With regard to conflict preemption, state courts have considered whether the local requirement interferes with the state's regulatory scheme governing oil and gas development so as to result in an "operational conflict" with the state's objectives.231 Courts considering whether a particular local regulation is preempted under this test generally evaluate each requirement imposed by the regulation on a case-by-case basis to determine whether there is a conflict.232 In some instances, courts must examine not only what the local regulation requires on its face but also how the regulation is applied in practice by the local government.233 Under the operational conflicts test, the Colorado Supreme Court held that state law preempted a home rule city's total ban on oil and gas drilling.234 In July 2014, a Colorado district court held that state law preempted the city of Longmont's ban on hydraulic fracturing, stating that, "The operational conflict in this case is obvious. The [Colorado Oil and Gas Conservation] Commission permits hydraulic fracturing and Longmont prohibits it."235

Alternatives to Preemption

Some states have tried to use alternative methods of accommodating joint state and local regulatory authority over oil and gas operations. Colorado offers one example. In a February 2012 executive order, Colorado Governor John Hickenlooper wrote that "proving operational conflict is an adversarial, cumbersome, time consuming, and expensive process."236 The governor created a task force to consider how local governments could coordinate their regulatory efforts with the state to avoid litigation.237 In April 2012, the task force issued a letter in which it wrote that its members had "determined that drawing bright lines between state and local jurisdictional authority was neither realistic nor productive."238 Members of the task force recommended that local governments enter into memoranda of understanding with operators and intergovernmental agreements with the Colorado Oil and Gas Conservation Commission (COGCC) to address local concerns.239 The task force also suggested that the local governments designate a representative to provide input to operators and the COGCC during the permitting process.240

State Tort Law

Owners of property located near oil and gas operations have brought common law tort claims against companies that operate oil and gas wells and related infrastructure.241 Plaintiffs have claimed that damages have occurred as a result hydraulic fracturing and related oil and gas operations, including contamination of land from drilling waste placed into pits on the plaintiffs' properties;242 noise and air pollution from natural gas compressor stations;243 contamination of water supplies;244 damage to a house allegedly caused by vibrations from nearby drilling activity;245 and personal injury.246 Common law causes of action brought under state tort law have included claims for nuisance, trespass, negligence, and strict liability, among others.247 Plaintiffs have sought monetary and, in some cases, injunctive relief, including remediation of contaminated property and medical monitoring.248

Often in these cases, some of the damages are alleged to have occurred underground or in the air above a plaintiff's property.
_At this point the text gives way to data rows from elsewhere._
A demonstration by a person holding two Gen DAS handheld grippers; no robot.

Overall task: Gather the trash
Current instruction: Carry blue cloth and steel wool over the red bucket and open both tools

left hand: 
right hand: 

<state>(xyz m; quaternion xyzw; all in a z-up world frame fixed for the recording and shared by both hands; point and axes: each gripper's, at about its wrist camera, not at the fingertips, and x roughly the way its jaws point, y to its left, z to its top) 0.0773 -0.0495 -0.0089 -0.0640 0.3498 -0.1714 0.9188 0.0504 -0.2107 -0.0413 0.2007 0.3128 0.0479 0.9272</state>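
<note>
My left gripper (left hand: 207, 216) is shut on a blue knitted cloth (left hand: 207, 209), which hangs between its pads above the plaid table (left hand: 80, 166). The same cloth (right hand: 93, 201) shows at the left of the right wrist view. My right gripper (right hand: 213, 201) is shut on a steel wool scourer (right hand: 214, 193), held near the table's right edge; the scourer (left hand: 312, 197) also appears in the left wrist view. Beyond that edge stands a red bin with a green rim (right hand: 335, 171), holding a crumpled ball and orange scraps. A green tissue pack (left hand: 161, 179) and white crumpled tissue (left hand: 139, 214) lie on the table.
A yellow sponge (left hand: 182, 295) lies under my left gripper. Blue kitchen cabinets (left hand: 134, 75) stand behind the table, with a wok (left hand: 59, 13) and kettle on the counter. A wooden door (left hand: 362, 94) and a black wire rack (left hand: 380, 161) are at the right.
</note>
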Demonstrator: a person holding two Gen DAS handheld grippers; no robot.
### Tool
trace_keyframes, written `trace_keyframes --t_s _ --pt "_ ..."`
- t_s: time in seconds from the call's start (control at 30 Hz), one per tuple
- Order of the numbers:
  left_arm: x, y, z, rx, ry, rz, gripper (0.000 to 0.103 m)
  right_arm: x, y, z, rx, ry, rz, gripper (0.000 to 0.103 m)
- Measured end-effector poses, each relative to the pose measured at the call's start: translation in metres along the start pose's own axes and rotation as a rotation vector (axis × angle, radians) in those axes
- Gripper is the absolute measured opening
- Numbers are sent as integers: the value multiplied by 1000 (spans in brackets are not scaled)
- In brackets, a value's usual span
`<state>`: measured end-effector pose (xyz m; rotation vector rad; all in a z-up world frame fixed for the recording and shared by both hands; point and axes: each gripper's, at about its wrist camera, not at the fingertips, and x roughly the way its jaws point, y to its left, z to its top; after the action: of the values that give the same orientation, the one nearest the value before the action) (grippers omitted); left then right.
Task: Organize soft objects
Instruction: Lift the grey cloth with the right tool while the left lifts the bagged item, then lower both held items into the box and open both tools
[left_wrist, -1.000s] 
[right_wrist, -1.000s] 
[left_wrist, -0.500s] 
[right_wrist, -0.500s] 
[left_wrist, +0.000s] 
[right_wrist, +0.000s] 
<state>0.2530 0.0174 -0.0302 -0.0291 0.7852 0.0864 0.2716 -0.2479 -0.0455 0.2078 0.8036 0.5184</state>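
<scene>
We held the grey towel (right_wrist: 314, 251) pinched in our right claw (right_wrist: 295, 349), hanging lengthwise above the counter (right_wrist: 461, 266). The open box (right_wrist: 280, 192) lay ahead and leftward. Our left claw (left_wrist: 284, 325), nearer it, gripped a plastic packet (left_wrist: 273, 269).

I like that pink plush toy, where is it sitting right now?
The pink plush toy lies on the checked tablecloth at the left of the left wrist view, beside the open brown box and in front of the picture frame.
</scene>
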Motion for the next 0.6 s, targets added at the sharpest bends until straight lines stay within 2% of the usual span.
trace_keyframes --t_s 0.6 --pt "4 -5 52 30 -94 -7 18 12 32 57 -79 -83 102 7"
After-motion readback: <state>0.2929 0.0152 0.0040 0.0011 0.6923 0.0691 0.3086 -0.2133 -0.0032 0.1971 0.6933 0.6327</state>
As a result, plaintiffs may have difficulty demonstrating that the activities of the defendants caused them harm.249 In some cases, defendants have requested that courts enter modified case management orders (MCMOs) requiring plaintiffs to specifically make a prima facie showing of exposure, injury, and causation prior to the full discovery process by submitting expert opinions regarding the nature of the substances to which the plaintiffs were allegedly exposed; allowing access to the plaintiffs' medical records; and providing other supporting data.250 In Colorado, defendants initially succeeded in having one case dismissed after entry of such an order because the plaintiffs failed to "produce sufficient information and expert opinions upon which to establish the prima facie elements of their claims."251 However, a Colorado appeals court later reversed the trial court's entry of the order.252 In some cases courts have declined to enter MCMOs when there are a limited number of parties to the litigation and the claims are relatively simple.253

One question that arises when a court considers whether defendants are subject to strict liability for their operations is whether hydraulic fracturing and related oil and gas production activities are abnormally dangerous as a matter of law. Section 519 of the Restatement (Second) of Torts states that "[o]ne who carries on an abnormally dangerous activity is subject to liability for harm ... of another resulting from the activity, although he has exercised the utmost care to prevent the harm."254 In determining whether an activity is abnormally dangerous, courts generally consider six factors:

(a) existence of a high degree of risk of some harm to the person, land or chattels of others;

(b) likelihood that the harm that results from it will be great;

(c) inability to eliminate the risk by the exercise of reasonable care;

(d) extent to which the activity is not a matter of common usage;

(e) inappropriateness of the activity to the place where it is carried on; and

(f) extent to which its value to the community is outweighed by its dangerous attributes.255

It appears that few courts have considered the issue. In an April 2014 summary judgment order, a federal district court judge wrote that "based on an analysis of the six factors set forth in the Restatement (Second) of Torts ... hydraulic fracturing does not legally qualify as an ultra-hazardous activity giving rise to strict tort liability."256 In another case, a court speculated that it may be difficult for plaintiffs to meet factors (d), (e), and (f) in the Restatement definition at the summary judgment stage.257

With respect to trespass claims, the Texas Supreme Court considered whether the subsurface hydraulic fracturing of a natural gas well that extended into an adjacent property was a trespass "for which the value of gas drained as a result may be recovered as damages."258 The court held that such damages could not be recovered because of the rule of capture, which "gives a mineral rights owner title to the oil and gas produced from a lawful well bottomed on the property, even if the oil and gas flowed to the well from beneath another owner's tract."259 In another case, plaintiffs argued that the defendant committed a trespass when it engaged in acts that were not necessary to the extraction of minerals on the plaintiff's surface property.260 Plaintiffs have also argued that emissions of air pollution over their land constitute a trespass.261

Hydraulic Fracturing on Federal Lands

As discussed previously, regulation of practices associated with oil and gas exploration and production, including hydraulic fracturing, is primarily left to the states and municipalities that have overseen the practice for decades. Federal regulation of these practices is usually limited to the realm of environmental impacts. This, however, is not the case when it comes to oil and gas exploration and production on federal lands. The Bureau of Land Management (BLM), an agency within the Department of Interior, oversees leasing and permitting for oil and gas on federal lands.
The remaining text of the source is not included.